# "Armed raids" on pig farmers? Not so fast, says DNR



## Press Reporter Olsen (Mar 23, 2012)

Sounds like the website that reported the "armed raids" may be taking things a little too far...

Let me know what you think:

http://www.mlive.com/outdoors/index.ssf/2012/04/michigan_dnr_responds_to_alleg.html

Thanks!

Cory


----------



## MEL (Jul 17, 2005)

Thanks for your report on this.
I hope you can stay on top of this and bring us the REAL story!!!
If you read the threads already on this forum you will see a huge amount of misinformation. 

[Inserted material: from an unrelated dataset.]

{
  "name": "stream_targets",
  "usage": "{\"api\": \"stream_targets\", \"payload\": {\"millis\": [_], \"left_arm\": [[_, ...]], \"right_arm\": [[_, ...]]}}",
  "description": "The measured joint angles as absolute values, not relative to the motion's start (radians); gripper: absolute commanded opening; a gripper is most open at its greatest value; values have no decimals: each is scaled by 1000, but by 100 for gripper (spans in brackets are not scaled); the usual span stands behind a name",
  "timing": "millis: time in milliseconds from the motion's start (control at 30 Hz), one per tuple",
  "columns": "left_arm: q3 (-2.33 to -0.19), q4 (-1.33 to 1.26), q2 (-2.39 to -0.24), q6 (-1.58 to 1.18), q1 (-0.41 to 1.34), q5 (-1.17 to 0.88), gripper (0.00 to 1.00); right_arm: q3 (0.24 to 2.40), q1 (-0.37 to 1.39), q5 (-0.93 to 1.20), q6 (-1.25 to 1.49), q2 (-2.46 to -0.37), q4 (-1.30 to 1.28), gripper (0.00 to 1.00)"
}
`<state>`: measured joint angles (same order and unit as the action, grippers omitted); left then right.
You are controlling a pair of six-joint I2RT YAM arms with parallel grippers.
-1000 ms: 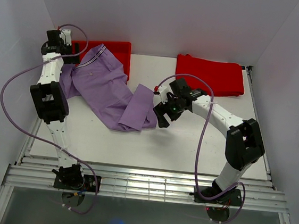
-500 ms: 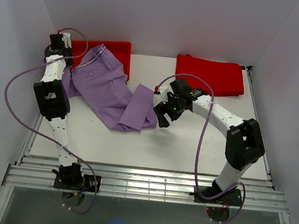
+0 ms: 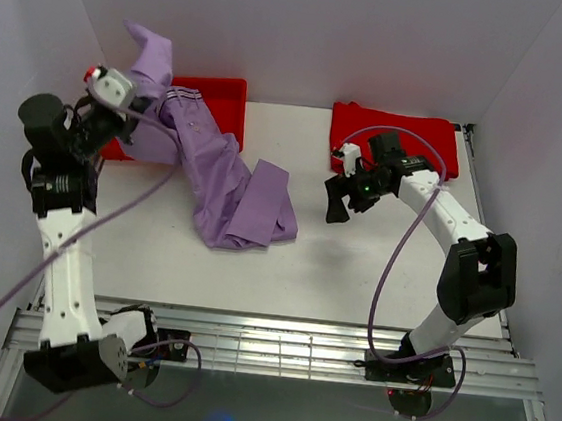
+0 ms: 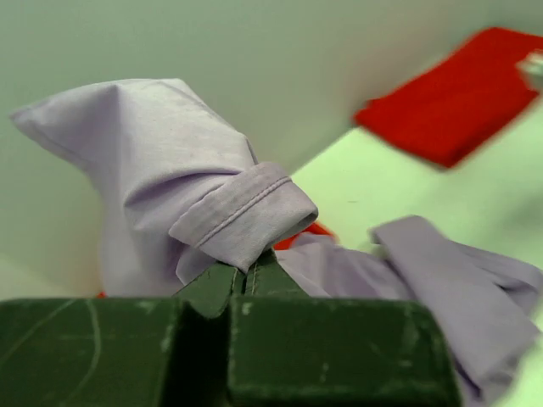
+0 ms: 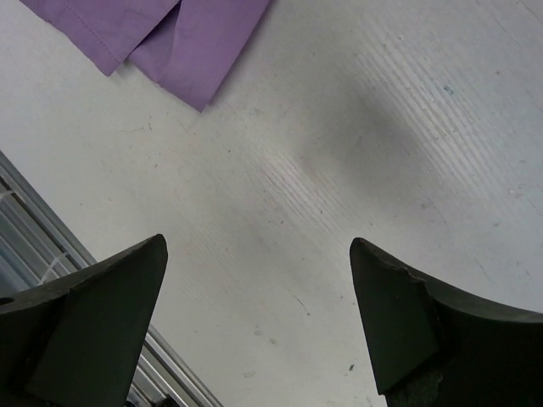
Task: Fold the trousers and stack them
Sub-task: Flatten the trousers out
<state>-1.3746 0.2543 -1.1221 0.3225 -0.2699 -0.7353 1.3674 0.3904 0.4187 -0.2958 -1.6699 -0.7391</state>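
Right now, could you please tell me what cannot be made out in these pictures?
1. Tray, top view: mostly hidden under the trousers and left arm.
2. Left gripper, left wrist view: its shut jaws hide how much fabric is pinched.
3. Red cloth, left wrist view: blurred, garment type unclear.
4. Right wrist view: trousers cut off by the top edge; only a corner shows.

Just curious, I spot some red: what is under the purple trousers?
A red tray shows beneath the trousers, one end of which is pinched in the left gripper. The tray's inside is mostly covered by cloth.
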Motion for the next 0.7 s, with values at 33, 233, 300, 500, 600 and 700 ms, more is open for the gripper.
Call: {"api": "stream_targets", "payload": {"millis": [33, 233, 300, 500, 600, 700], "left_arm": [[-1330, 267, -1052, 345, -266, -799, 0], [-1114, 389, -887, 400, -126, -1088, 5], [-1069, 455, -941, 405, 7, -1106, 7], [-954, 567, -1199, 433, 464, -957, 21], [-917, 585, -1267, 428, 521, -852, 68], [-981, 611, -1325, 402, 538, -765, 74]], "right_arm": [[1373, 366, 442, -306, -1665, -752, 94], [1409, 295, 560, -393, -1625, -867, 94], [1409, 296, 590, -420, -1615, -904, 95], [1396, 301, 628, -457, -1605, -968, 96], [1391, 302, 634, -451, -1606, -979, 96], [1390, 309, 635, -425, -1612, -965, 96]]}}
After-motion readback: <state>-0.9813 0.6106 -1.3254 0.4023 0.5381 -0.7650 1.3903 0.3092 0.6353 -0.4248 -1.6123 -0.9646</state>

I know myself and some others here would welcome the truth. I also know many here wont believe the truth if it has anything to do with the state or the DNR.


----------



## Press Reporter Olsen (Mar 23, 2012)

Thanks, MEL...

I'm working on following up that story with another one, but waiting for things to cool down a little.

Wherever you fall on the banning of feral pigs, I believe we still need the truth in reporting of facts, and many times, radical websites don't help with that journey.

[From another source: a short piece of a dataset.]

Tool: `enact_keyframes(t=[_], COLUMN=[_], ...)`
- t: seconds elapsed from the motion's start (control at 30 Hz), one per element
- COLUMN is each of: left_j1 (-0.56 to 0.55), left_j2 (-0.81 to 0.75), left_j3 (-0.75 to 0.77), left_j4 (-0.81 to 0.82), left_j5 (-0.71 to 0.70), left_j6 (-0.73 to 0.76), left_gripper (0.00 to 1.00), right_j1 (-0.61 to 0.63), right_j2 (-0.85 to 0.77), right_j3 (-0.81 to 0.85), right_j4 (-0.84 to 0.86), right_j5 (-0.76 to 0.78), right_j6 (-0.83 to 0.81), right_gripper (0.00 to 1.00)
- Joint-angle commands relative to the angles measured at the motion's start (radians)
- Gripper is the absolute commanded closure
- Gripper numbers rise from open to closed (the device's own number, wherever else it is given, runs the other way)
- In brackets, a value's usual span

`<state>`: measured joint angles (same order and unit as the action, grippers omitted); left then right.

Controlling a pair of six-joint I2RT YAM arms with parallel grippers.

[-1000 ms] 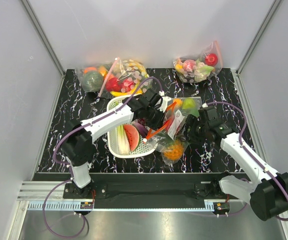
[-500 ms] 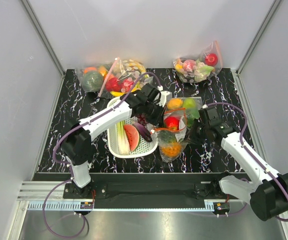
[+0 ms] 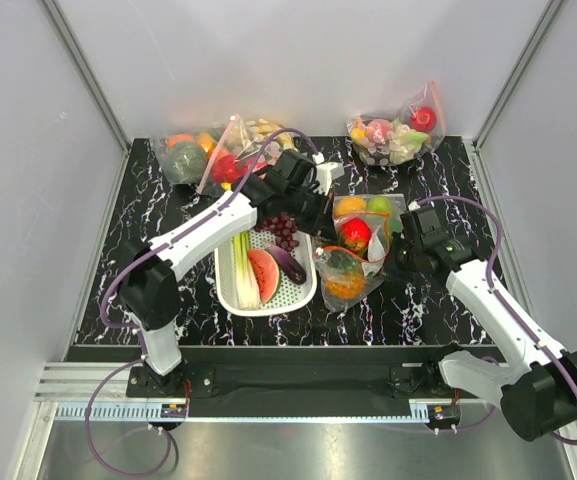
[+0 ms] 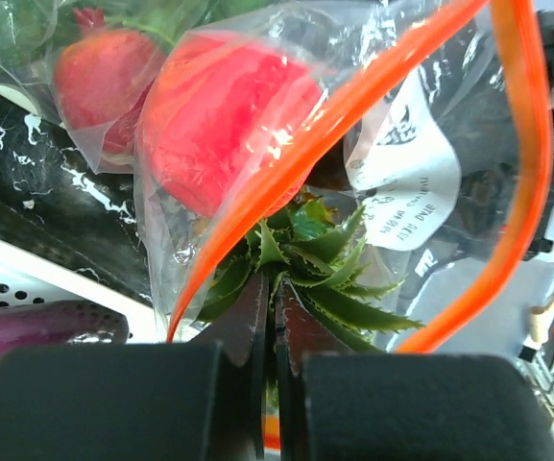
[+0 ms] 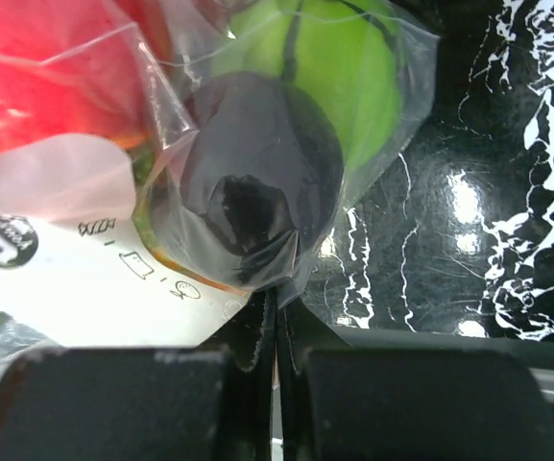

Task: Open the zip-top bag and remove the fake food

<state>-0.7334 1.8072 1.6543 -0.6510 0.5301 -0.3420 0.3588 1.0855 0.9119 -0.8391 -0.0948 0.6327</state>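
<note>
The zip-top bag [image 3: 340,262] hangs stretched between my two grippers, just right of the white basket. My left gripper [image 3: 317,224] [image 4: 275,300] is shut on the bag's film by the orange-red zip strip [image 4: 353,96], whose two sides stand apart in a loop. Inside, the fake food shows: a pineapple [image 3: 344,286] with its green crown [image 4: 320,274] and a red fruit [image 3: 356,234] [image 4: 219,125]. My right gripper [image 3: 396,256] [image 5: 277,309] is shut on the plastic at the bag's other side, below the white label [image 5: 65,259] and a green fruit [image 5: 344,67].
The white basket [image 3: 223,291] holds a leek, watermelon slice, grapes and eggplant. A clear bag with an orange and a green apple [image 3: 365,207] lies just behind the held bag. Two more filled bags sit at the back left [image 3: 223,155] and back right [image 3: 398,135].
My right gripper has shut on the bag's side. The left gripper has pulled its edge back and left, spreading the zip strip and drawing the bag taut.
</note>
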Motion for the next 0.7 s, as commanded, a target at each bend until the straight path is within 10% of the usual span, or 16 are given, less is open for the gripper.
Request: enact_keyframes(t=[0.0, 0.27, 0.67], left_j1=[0.025, 0.051, 0.177], left_j2=[-0.083, -0.039, 0.05], left_j3=[0.019, -0.111, -0.137], left_j4=[0.106, 0.186, 0.271], left_j5=[0.053, 0.042, 0.044], left_j6=[-0.031, -0.112, -0.256], left_gripper=[1.0, 1.0, 1.0], right_j1=[-0.001, -0.001, -0.003], right_j2=[-0.002, -0.079, -0.202], right_j3=[0.016, -0.046, -0.232], right_j4=[-0.042, 0.086, 0.225], right_j5=[0.036, -0.019, -0.163], right_j6=[-0.034, -0.013, -0.025], right_gripper=[1.0, 0.3, 0.13])
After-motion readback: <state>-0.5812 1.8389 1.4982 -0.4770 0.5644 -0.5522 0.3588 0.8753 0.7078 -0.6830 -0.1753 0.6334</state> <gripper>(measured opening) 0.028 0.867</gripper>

That being said, I think it's fair and right to question the DNR and its practices, but they should also be given the right to speak to accusations that have been made.

Thanks for reading and caring!

And please, if you hear of anything happening, please let me know!

Thanks,

Cory


----------



## john warren (Jan 25, 2005)

what??? miss information? on this site? reactionary and inflamatory responses to non stories? nay i say , can not be so. and you must turn in your credentials for the very sugjestion.


----------



## jem44357 (Jan 27, 2011)

Cory,

"Let me know what you think:"

I think you are correct. Thanks for the info.

Jim


----------